Where Is Pam 1.0.7 Source (To Generate Pam Substitution Matrices)?
2
0
Entering edit mode
12.3 years ago

Every PAM substitution matrix on the web begins with a line like

# This matrix was produced by "pam" Version 1.0.6 [28-Jul-93]

or version 1.0.7. Unfortunately, the pam source code tarball at ftp://ftp.ncbi.nih.gov/blast/matrices/ seems to predate even 1.0.6 (among other things, it doesn't emit the comments at the beginning, and it doesn't include even options to generate values for B, X, Z, and *.) Try as I might, I can't seem to find the actual source code for pam 1.0.6 or 1.0.7.

Why do I want it? Two reasons. First, I'm teaching a bioinformatics class and introducing substitution matrices. The PAM matrices are great for teaching for many reasons, but I like them because of the evolutionary model on which they are based. I'd like to be able to illustrate their construction and create arbitrary PAM matrices to support a few exercises. Second, I'm mystified that the source would be so hard to find. Bioinformatics researchers are among the most active in promoting reproducible research; we all depend on these matrices, derived from a simple and elegant framework. And yet I'm stumped.

Hopefully, I'll just be making a fool of myself in this question and find that the source is obvious and everywhere.

alignment • 3.6k views
ADD COMMENT
0
Entering edit mode
  • Second, I'm mystified that the source would be so hard to find - I may have become a bit cynical but considering that we are talking about a program that was run in 1993 I am amazed that you have found anything at all.

  • Bioinformatics researchers are among the most active in promoting reproducible research - in the same spirit allow me correct that, Some bioinformatics researchers are very active in promoting reproducible research. See this post on News page, a major company that has sold sequencers worth hundreds of millions of dollars has simply took down the site that hosted the software used to process data for their platform.

ADD REPLY
0
Entering edit mode

I had hoped to find something, in part because the 1.0.7 version is dated 13-Aug-03.
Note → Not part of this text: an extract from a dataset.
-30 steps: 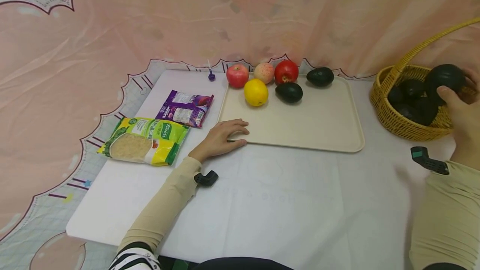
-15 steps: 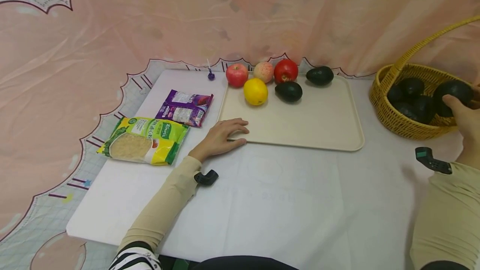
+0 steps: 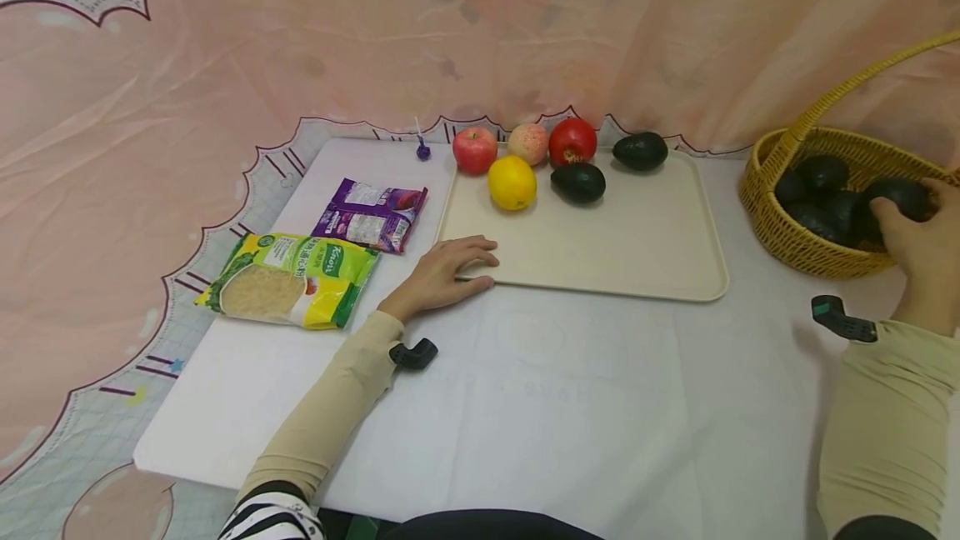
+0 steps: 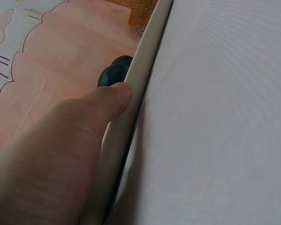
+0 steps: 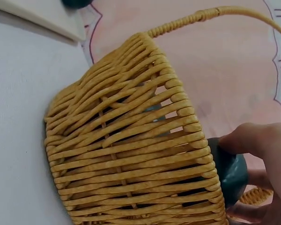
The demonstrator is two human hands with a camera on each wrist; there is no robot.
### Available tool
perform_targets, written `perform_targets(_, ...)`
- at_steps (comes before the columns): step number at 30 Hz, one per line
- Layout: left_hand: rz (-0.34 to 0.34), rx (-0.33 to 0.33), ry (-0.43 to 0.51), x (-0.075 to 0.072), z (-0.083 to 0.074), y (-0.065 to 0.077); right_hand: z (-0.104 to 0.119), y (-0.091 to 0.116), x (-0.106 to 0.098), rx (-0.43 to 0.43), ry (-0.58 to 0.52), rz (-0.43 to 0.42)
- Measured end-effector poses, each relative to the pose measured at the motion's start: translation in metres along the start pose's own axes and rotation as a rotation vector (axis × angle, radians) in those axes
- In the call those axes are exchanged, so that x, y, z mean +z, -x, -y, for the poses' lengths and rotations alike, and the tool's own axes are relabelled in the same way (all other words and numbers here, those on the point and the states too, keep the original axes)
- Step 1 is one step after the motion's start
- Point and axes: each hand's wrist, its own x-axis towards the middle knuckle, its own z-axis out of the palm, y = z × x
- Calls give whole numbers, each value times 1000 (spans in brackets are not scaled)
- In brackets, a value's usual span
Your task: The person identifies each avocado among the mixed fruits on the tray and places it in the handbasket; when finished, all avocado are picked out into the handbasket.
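At the right, my right hand (image 3: 926, 244) grips a dark green avocado (image 3: 898, 197) inside the yellow wicker basket (image 3: 761, 211). Several more avocados (image 3: 813, 219) lie beside it in the basket. In the right wrist view, thumb and fingers curl around the avocado (image 5: 232, 171) at the rim, and the weave hides its lower part. My left hand (image 3: 442, 273) rests at the front left corner of the cream tray (image 3: 615, 248), fingers relaxed over it. The left wrist view has the thumb (image 4: 119, 96) lying along the tray's raised edge.
On the tray stand an apple (image 3: 475, 151), a peach (image 3: 528, 145), a tomato (image 3: 573, 142), a yellow lemon-like fruit (image 3: 512, 183) and two avocados (image 3: 578, 184). A purple packet (image 3: 370, 216) and a Knorr bag (image 3: 288, 282) lie left. The basket's tall handle (image 3: 847, 83) arches over it.
My right hand has lowered the avocado into the basket, then shifted slightly left with it. The left hand has stayed at the tray's corner.
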Motion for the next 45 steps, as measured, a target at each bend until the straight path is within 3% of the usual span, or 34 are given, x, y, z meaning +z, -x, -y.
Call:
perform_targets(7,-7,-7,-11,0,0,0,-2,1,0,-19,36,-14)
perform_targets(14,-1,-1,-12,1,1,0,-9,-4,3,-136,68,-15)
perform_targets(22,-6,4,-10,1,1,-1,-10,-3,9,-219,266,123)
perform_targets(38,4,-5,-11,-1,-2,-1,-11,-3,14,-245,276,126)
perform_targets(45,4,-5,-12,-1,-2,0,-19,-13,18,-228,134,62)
As for bioinformatics researchers: point taken :-(

ADD REPLY
0
Entering edit mode

Actually, I believe you should write the NCBI Help Desk, they will most probably answer positively to your request for the updated code.

ADD REPLY
1
Entering edit mode

I second that - I'd be curios to see whether they can solve this - bioinformatics aging are like dog years, one year in bioinformatics is like seven years of real life

ADD REPLY
0
Entering edit mode

Good suggestion :-) As it turns out, I had written to NCBI at about the same time as my original post. I've been in email conversation with them since. My colleague Chris Hogue also contacted them separately. I can't quote any of their emails here, (because their work for the Federal Government requires approval for that) but there may be something approved in the near future.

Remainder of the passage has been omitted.